▶ **What you need to do**
Wherever pictures occur in the entries below, leave them out and retype the rest exactly.

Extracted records
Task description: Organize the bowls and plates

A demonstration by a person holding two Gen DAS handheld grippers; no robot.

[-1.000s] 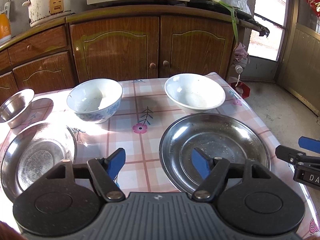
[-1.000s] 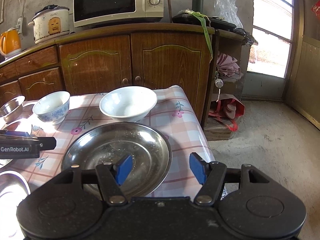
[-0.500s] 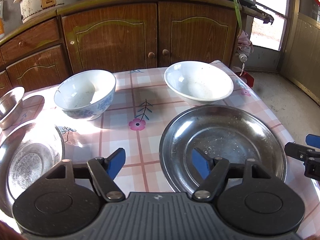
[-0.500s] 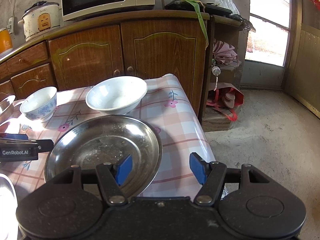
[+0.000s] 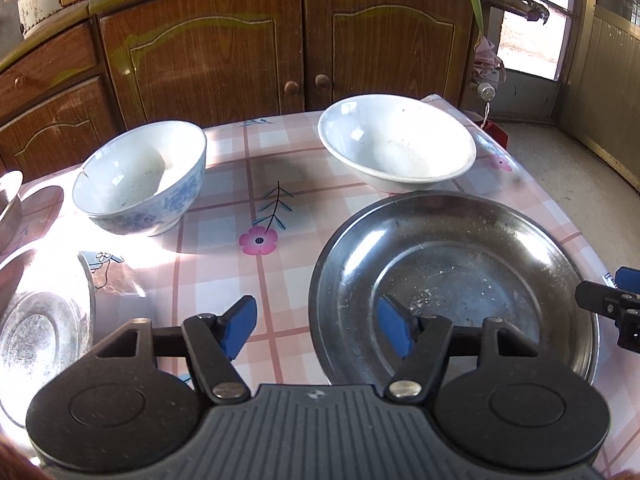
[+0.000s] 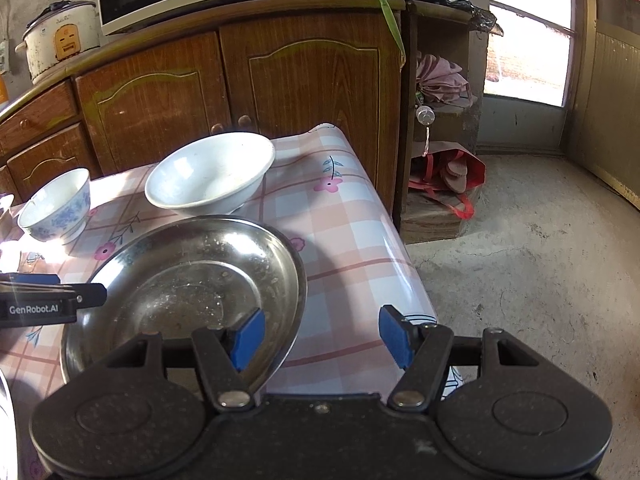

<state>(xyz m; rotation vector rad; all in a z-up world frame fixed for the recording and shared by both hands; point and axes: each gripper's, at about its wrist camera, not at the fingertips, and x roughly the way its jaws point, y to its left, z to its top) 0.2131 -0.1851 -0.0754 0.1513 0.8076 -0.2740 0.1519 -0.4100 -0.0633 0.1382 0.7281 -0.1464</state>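
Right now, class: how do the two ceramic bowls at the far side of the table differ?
The left bowl has a blue floral pattern outside; the right bowl is plain white. The left bowl is narrower with steeper walls; the right bowl is wider and flares more. Both stand upright, hold no food, and rest on the checked tablecloth.

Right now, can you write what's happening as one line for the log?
left claw: open, empty | right claw: open, empty | both astride rim of steel plate | white bowl behind plate, untouched
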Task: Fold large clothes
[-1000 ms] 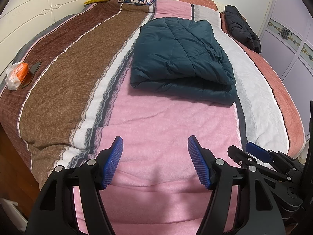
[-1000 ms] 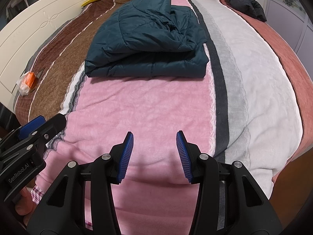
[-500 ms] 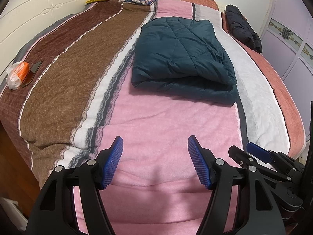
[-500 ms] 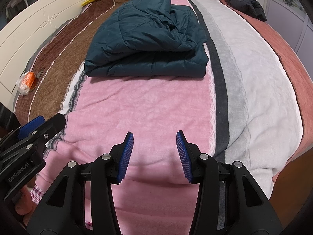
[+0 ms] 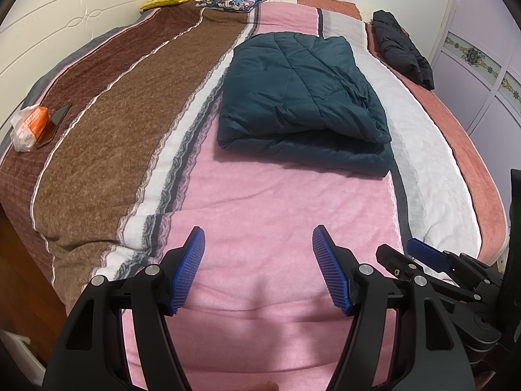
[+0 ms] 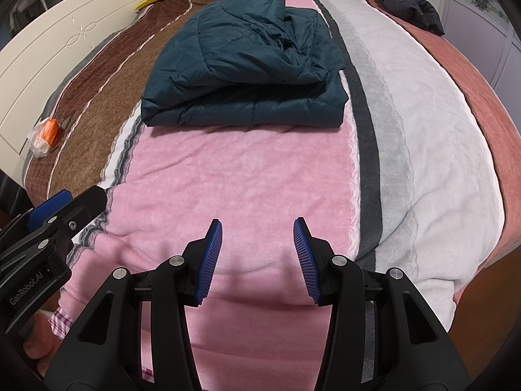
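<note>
The folded teal jacket [image 5: 302, 97] is seen upper centre, well beyond the left gripper [image 5: 259, 270] and right gripper [image 6: 257, 260], both held wide apart and empty

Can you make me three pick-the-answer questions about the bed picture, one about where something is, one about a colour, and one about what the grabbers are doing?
1. Where does the folded teal jacket lie?
A. mostly on the pink stripe in the middle of the bed
B. on the floor
C. on the brown stripe beside the orange packet

2. What colour is the other jacket, at the far right of the bed?
A. yellow
B. black
C. white

3. How are the left gripper and the right gripper?
A. both clamped on the jacket
B. one open, one shut
C. both open and holding nothing

Answers: 1 A, the teal bundle sits mainly on the pink band of the blanket. 2 B, it is a dark black bundle near the wardrobe side. 3 C, each pair of blue pads stands apart over bare blanket.
</note>
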The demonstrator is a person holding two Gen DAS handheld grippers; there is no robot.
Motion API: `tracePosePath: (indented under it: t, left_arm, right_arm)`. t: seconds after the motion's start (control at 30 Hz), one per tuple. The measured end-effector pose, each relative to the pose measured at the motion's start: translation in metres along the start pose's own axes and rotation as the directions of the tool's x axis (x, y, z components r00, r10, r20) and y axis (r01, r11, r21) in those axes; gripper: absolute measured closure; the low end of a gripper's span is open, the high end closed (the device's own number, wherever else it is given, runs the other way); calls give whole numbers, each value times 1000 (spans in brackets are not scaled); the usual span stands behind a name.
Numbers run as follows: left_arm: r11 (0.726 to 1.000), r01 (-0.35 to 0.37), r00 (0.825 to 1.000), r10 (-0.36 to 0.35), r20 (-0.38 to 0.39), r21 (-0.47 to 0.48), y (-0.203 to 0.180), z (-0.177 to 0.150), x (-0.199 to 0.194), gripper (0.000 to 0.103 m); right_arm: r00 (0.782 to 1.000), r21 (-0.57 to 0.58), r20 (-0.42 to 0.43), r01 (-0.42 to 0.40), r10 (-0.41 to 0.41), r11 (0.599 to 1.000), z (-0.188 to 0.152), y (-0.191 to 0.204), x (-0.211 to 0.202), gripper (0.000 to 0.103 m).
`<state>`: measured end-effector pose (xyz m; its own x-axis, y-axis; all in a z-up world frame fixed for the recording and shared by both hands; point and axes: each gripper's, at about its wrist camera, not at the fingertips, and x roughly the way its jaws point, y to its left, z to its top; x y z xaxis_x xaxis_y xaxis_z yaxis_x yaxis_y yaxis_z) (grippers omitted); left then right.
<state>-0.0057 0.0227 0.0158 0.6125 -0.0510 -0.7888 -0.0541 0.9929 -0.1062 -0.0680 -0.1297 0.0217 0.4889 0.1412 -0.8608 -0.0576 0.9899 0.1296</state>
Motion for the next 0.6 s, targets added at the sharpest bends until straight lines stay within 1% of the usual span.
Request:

▶ **Solution**
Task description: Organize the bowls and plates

A demonstration by a person holding two Gen DAS handheld grippers; no robot.

[-1.000s] 
[-1.000s] 
[-0.500s] 
[-0.500s] 
[+0.000s] 
[+0.000s] 

<state>(xyz m; rotation vector rad; all in a z-up world frame fixed for the recording and shared by both hands; point and axes: each gripper's, at about its wrist camera, not at the fingertips, and x roughly the way its jaws point, y to its left, z to its top) 0.2131 -0.1851 -0.0754 0.1513 0.8076 -0.2740 0.1519 -0.4100 -0.0633 0.1382 0.7281 -0.1464</state>
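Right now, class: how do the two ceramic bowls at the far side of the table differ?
The left bowl has a blue floral pattern outside; the right bowl is plain white. The left bowl is narrower with steeper walls; the right bowl is wider and flares more. Both stand upright, hold no food, and rest on the checked tablecloth.

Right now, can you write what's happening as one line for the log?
left claw: open, empty | right claw: open, empty | both astride rim of steel plate | white bowl behind plate, untouched
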Task: Fold large clothes
[-1000 ms] 
[-1000 ms] 
[-500 ms] 
[-500 ms] 
[+0 ms] 
[+0 ms] 
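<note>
The folded teal jacket [image 5: 302, 97] is seen upper centre, well beyond the left gripper [image 5: 259, 270] and right gripper [image 6: 257, 260], both held wide apart and empty

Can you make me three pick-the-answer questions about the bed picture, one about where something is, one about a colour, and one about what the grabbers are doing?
1. Where does the folded teal jacket lie?
A. mostly on the pink stripe in the middle of the bed
B. on the floor
C. on the brown stripe beside the orange packet

2. What colour is the other jacket, at the far right of the bed?
A. yellow
B. black
C. white

3. How are the left gripper and the right gripper?
A. both clamped on the jacket
B. one open, one shut
C. both open and holding nothing

Answers: 1 A, the teal bundle sits mainly on the pink band of the blanket. 2 B, it is a dark black bundle near the wardrobe side. 3 C, each pair of blue pads stands apart over bare blanket.
</note>
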The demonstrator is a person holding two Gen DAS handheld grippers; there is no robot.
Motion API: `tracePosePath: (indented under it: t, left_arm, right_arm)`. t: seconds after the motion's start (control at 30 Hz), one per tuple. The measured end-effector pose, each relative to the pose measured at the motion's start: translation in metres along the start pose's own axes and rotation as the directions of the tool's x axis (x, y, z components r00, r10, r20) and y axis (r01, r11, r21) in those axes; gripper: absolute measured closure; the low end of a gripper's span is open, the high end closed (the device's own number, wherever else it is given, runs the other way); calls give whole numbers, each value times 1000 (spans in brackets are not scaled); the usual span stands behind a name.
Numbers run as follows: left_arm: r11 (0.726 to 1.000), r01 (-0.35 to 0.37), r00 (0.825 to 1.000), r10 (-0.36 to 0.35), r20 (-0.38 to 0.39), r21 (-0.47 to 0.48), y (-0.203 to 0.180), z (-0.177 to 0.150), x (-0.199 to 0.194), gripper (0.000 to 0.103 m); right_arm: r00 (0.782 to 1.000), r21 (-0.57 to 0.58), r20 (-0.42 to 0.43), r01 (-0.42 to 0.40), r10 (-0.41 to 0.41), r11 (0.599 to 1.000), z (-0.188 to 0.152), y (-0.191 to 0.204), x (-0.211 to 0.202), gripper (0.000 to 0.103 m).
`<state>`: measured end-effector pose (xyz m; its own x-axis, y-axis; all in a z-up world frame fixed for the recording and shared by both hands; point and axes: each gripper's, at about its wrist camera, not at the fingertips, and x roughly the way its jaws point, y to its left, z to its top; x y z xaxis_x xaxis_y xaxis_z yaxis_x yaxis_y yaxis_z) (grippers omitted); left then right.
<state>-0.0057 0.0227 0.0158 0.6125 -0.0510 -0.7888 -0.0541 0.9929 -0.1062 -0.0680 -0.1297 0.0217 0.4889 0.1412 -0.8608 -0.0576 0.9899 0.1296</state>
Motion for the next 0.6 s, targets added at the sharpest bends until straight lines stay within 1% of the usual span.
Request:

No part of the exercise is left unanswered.